DESCRIPTION OF THE TASK: Where the material below has a line containing "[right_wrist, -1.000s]", start repeating exactly, and keep going through the line containing "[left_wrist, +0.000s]", with no other lines.

━━━━━━━━━━━━━━━━━━━━━━━━━━━━━━

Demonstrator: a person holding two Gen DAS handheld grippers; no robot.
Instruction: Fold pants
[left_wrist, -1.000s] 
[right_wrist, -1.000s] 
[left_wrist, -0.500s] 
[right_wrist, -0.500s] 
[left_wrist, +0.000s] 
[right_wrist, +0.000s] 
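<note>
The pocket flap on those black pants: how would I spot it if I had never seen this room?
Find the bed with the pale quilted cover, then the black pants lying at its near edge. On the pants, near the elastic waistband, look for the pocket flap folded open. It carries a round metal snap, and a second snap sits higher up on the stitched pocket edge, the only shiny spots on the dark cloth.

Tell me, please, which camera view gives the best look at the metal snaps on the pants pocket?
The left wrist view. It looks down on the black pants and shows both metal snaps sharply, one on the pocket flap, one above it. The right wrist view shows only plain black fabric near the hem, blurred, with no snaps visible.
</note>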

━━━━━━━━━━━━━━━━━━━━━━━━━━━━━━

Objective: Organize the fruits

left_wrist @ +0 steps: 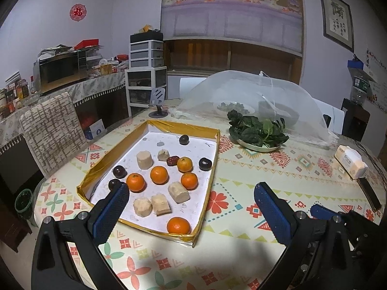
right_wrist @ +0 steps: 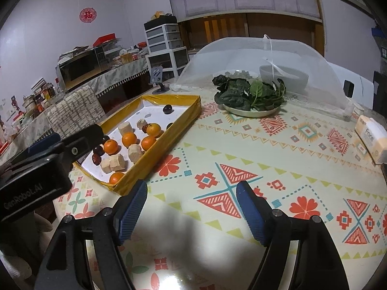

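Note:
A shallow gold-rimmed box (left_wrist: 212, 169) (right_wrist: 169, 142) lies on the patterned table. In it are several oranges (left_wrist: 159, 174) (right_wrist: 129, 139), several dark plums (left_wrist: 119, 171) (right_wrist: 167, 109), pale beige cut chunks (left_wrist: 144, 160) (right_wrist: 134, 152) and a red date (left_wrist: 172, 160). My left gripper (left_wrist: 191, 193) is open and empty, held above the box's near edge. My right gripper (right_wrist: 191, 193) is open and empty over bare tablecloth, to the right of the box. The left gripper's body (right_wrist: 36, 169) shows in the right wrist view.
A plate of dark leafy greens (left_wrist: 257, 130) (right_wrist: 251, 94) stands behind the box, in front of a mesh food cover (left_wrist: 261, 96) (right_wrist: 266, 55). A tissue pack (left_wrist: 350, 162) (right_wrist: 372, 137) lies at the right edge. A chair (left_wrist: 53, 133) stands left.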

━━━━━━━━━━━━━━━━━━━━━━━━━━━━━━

ANSWER TO THIS PROBLEM:
[right_wrist, -1.000s] 
[left_wrist, -0.500s] 
[right_wrist, -0.500s] 
[left_wrist, +0.000s] 

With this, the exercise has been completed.